Which reminds me, I've got to get crackin' on figuring out all the changes they've made to Kauffman Stadium this past year; apparently, it has boosted fan enthusiasm and the team's success. All sorts of good pictures at baseball-fever.com. Overall, the upgrades are very good, but I agree with critics who say the outfield seating sections are too crowded. They should have left a significant portion of natural bare grass slope as a picnic area.
Best Nats game ever!?
I was surprised the WUSA-TV9 sports anchor Bret Haver didn't make a bigger deal out of last night's Dodgers-Nationals game in Los Angeles. Rookie ace pitcher Jordan Zimmermann (two n's) got shellacked in the first inning, as a grand slam by Matt Kemp was the centerpiece of a six-run rally by the home team. (Who needs Manny Ramirez?) An ordinary pitcher would have lost heart after that, getting replaced early on, but not Zimmermann. Instead, he hung in there and pitched five scoreless innings, only allowing more hits. True, a great defensive play by Cristian Guzman shut down a potential second rally, but it was Zimmermann's composure and competitive spirit that led the way as the Nationals regained their senses. Backup left fielder Josh Willingham started the counterattack with a home run in the sixth inning. Adam Dunn batted in two runs in the seventh inning, and in the eighth inning the whole team joined in a six-run rampage to take the lead, after which the Dodgers came alive with a dramatic rally of their own in the bottom of the inning. Relief pitcher Joe Beimel barely held on as the Dodgers came within one run of tying it, and the Nats scored an insurance run in the ninth. Final score: D.C. 11, L.A. 9. See MLB.com.

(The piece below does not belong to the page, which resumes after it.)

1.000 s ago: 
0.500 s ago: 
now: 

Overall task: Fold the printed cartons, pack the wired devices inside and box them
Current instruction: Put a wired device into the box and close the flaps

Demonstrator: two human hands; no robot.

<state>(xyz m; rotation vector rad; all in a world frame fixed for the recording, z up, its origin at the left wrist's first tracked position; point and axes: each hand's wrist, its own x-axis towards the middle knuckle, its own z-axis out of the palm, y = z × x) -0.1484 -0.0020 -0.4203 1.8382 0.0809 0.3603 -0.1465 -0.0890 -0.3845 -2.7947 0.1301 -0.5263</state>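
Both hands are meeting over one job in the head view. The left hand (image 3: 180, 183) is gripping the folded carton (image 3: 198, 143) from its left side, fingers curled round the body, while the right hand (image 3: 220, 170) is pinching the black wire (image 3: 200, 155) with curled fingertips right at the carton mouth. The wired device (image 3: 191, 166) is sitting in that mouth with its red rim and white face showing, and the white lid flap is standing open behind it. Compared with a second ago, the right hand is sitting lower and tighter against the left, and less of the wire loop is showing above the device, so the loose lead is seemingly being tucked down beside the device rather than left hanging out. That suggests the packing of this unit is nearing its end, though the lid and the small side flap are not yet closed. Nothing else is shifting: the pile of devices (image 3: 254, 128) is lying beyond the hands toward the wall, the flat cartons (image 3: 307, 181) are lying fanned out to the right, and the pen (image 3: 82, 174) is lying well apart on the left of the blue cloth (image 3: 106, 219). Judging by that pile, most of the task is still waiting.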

That kind of competitive team effort is exactly what the Nationals needed to pull out of the doldrums and live up to their potential. They have one of the strongest batting lineups in the league: Guzman, Johnson, Zimmerman (one n), Dunn, and Flores. And as for the other Z-man, he hit safely yet again, which makes it 25 consecutive games...
Save Yankee Stadium?
Or Gate 2 of it, at least. It may be too late in the game to make a difference, but there's a movement to save Gate 2 of old Yankee Stadium as a symbolic token of the original structure, serving as an entrance to Heritage Park. See savetheyankeegate2.com, via the River Avenue Blues blog; hat tip to Rod Nelson of SABR.
R.I.P. Dom DiMaggio
The lesser-known little brother of Joe DiMaggio, Dominic, passed away at the age of 92. He was the center fielder for the Boston Red Sox, and batted a very respectable .298 over the course of his ten-year career, with 87 home runs. See MLB.com; hat tip to Bruce Orser.